**Problem to solve**. Only a number is expected: the count of lines in the listing where "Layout" occurs.
=-=-=
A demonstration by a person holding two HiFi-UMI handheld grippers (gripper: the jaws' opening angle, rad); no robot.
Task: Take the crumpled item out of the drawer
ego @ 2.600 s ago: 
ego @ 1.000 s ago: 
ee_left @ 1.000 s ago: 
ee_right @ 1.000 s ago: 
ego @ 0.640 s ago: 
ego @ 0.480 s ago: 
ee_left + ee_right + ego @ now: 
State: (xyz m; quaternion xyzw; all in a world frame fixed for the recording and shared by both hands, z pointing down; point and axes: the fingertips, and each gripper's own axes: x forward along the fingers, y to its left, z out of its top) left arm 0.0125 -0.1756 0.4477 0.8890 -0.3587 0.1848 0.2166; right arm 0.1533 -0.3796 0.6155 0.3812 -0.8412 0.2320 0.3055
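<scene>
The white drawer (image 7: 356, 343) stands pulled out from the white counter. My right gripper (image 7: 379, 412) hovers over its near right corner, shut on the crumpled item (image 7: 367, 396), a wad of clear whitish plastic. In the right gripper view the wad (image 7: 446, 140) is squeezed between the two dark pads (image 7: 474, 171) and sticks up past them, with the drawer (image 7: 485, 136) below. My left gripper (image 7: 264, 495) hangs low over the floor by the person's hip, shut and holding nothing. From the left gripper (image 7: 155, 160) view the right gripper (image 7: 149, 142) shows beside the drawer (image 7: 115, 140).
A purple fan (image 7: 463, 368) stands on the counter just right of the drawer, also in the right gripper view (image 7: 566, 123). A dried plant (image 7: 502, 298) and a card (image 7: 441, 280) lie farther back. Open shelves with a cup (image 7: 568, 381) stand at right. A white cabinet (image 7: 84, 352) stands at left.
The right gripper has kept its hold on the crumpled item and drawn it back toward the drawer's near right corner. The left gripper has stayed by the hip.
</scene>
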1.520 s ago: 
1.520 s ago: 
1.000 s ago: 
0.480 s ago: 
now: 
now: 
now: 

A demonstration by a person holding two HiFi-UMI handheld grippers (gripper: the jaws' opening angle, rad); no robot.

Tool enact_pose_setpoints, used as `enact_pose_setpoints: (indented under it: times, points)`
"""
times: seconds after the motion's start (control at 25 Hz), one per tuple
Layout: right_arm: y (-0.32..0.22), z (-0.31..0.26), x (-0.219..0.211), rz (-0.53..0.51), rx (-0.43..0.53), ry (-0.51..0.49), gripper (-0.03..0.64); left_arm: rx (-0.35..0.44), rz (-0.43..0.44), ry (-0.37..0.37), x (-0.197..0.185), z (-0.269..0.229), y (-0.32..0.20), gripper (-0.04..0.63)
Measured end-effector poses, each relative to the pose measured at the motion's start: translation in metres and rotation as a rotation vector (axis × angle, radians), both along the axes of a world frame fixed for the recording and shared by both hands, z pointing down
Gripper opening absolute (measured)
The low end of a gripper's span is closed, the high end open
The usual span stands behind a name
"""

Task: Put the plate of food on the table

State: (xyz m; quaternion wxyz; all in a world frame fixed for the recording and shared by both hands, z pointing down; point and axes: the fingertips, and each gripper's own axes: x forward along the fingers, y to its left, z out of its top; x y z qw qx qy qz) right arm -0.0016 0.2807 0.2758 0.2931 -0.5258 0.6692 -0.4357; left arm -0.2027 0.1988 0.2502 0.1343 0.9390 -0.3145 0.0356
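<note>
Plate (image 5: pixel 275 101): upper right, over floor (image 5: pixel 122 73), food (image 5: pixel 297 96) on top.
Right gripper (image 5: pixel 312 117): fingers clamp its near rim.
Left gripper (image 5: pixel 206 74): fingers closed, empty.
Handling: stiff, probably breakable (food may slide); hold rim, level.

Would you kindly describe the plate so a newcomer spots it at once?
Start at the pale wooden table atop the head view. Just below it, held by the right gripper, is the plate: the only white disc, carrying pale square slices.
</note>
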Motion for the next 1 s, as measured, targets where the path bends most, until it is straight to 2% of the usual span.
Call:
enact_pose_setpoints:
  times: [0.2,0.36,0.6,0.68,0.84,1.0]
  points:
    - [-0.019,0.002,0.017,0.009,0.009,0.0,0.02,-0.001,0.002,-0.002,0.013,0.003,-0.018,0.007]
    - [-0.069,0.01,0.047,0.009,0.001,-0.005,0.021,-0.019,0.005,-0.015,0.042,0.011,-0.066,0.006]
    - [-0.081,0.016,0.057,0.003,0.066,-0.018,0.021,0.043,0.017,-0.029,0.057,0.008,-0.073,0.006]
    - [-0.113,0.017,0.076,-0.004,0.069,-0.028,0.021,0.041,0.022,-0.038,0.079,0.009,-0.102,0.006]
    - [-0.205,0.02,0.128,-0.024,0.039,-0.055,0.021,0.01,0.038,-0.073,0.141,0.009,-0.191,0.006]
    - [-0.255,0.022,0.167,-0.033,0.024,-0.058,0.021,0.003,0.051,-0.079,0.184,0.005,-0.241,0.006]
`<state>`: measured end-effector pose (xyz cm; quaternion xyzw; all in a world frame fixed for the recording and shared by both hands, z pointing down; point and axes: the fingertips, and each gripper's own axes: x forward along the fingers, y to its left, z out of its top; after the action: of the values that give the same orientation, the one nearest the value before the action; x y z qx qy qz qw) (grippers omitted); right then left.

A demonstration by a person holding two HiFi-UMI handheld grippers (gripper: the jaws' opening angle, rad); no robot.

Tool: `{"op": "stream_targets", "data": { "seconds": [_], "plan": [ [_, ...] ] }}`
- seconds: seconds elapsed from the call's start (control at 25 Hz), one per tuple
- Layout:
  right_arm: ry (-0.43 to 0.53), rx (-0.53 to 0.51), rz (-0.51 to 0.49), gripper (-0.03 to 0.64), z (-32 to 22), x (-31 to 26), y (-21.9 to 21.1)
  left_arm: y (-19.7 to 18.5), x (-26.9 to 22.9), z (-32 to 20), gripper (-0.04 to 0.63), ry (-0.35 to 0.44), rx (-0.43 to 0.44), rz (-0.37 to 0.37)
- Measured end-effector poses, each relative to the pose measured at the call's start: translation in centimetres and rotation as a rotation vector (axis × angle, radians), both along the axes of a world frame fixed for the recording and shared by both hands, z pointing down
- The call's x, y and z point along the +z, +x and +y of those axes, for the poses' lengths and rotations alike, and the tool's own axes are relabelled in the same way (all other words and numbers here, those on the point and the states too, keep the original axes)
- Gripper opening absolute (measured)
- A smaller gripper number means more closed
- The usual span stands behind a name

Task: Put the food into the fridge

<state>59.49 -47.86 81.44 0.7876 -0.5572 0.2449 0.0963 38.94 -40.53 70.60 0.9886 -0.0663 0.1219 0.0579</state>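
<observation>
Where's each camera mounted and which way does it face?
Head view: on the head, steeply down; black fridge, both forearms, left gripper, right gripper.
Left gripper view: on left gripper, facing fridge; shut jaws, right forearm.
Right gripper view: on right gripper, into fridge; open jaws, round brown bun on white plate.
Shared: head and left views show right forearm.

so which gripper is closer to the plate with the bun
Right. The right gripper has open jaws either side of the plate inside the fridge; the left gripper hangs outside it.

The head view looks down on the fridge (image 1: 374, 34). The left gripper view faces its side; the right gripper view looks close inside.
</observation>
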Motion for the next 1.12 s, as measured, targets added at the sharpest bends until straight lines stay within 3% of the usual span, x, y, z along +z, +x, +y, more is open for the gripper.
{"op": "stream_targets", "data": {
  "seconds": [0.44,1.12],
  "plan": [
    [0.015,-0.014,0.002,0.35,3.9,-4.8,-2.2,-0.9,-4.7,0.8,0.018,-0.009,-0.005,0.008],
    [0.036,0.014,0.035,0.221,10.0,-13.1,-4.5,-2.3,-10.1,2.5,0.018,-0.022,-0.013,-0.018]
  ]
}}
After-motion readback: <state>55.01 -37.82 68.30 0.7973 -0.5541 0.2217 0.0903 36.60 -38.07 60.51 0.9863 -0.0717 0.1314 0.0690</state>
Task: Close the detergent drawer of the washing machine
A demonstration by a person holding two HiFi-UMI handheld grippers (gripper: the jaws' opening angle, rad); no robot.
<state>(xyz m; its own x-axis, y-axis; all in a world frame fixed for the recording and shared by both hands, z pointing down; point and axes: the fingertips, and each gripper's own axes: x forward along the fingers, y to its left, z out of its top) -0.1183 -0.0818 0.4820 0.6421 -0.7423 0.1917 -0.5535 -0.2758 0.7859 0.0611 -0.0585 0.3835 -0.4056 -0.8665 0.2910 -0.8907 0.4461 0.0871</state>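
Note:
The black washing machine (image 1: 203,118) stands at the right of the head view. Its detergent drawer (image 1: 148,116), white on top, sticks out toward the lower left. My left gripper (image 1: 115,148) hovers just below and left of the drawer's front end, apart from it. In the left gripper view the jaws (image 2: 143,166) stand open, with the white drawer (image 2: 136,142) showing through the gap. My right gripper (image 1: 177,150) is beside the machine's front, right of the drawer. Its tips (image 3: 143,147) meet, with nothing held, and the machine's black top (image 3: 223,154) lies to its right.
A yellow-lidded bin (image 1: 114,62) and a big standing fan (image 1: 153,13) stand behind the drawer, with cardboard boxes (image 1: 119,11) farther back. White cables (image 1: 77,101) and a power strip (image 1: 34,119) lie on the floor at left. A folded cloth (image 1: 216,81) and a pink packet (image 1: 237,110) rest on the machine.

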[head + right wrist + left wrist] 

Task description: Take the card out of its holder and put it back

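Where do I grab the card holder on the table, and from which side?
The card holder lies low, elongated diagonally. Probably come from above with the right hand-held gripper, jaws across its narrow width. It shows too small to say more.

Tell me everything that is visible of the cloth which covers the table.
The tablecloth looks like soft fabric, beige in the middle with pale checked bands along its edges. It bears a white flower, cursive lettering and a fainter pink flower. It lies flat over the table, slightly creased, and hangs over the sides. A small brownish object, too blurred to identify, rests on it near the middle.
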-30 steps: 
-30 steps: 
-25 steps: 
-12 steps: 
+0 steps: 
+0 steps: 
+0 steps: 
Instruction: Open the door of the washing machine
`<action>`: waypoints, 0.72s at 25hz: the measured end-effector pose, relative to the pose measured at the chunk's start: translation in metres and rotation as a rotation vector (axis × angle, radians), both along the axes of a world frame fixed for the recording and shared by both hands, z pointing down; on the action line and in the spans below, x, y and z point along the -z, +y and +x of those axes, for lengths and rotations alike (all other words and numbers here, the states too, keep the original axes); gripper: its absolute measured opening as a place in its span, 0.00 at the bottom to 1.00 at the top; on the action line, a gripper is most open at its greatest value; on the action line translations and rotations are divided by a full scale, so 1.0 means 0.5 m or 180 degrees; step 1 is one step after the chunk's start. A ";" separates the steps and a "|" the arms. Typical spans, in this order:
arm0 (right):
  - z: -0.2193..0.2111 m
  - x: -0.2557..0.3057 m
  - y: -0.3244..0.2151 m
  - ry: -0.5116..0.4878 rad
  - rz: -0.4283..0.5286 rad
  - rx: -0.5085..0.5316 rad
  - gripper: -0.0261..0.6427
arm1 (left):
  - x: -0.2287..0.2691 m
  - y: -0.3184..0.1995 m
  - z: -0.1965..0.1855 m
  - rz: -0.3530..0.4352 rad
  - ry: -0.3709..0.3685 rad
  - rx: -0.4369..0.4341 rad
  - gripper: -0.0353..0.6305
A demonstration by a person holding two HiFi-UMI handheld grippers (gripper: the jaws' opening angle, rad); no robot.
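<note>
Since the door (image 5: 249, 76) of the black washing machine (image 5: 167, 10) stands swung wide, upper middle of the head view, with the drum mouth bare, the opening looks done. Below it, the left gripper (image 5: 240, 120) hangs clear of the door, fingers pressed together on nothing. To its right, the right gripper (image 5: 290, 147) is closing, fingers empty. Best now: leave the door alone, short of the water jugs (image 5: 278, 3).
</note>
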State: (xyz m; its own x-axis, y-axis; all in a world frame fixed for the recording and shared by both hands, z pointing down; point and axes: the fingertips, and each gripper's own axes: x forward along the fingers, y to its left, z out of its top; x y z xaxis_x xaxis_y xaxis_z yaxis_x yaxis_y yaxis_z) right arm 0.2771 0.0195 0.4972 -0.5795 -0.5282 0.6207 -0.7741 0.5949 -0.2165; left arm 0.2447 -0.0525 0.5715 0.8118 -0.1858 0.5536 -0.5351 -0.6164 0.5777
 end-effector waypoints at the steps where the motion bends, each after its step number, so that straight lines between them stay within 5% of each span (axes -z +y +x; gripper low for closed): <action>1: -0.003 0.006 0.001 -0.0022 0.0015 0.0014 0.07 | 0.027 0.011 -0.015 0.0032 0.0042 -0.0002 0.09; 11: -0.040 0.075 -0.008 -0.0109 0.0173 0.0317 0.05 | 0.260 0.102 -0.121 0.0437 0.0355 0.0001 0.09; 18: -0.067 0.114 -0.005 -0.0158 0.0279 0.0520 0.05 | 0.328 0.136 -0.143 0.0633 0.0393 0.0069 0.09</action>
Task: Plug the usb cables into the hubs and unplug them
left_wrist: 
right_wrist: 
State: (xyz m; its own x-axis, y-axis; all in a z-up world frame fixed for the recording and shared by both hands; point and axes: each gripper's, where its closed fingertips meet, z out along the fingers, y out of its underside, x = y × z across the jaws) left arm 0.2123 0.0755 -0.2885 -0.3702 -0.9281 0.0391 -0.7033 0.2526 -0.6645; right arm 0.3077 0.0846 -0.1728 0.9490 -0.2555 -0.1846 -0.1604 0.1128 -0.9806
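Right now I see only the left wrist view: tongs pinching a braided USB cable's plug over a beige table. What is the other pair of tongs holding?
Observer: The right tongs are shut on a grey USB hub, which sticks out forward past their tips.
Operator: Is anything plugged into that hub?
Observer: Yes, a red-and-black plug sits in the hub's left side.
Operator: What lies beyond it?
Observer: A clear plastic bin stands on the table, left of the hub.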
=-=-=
**Result for this exercise**. 2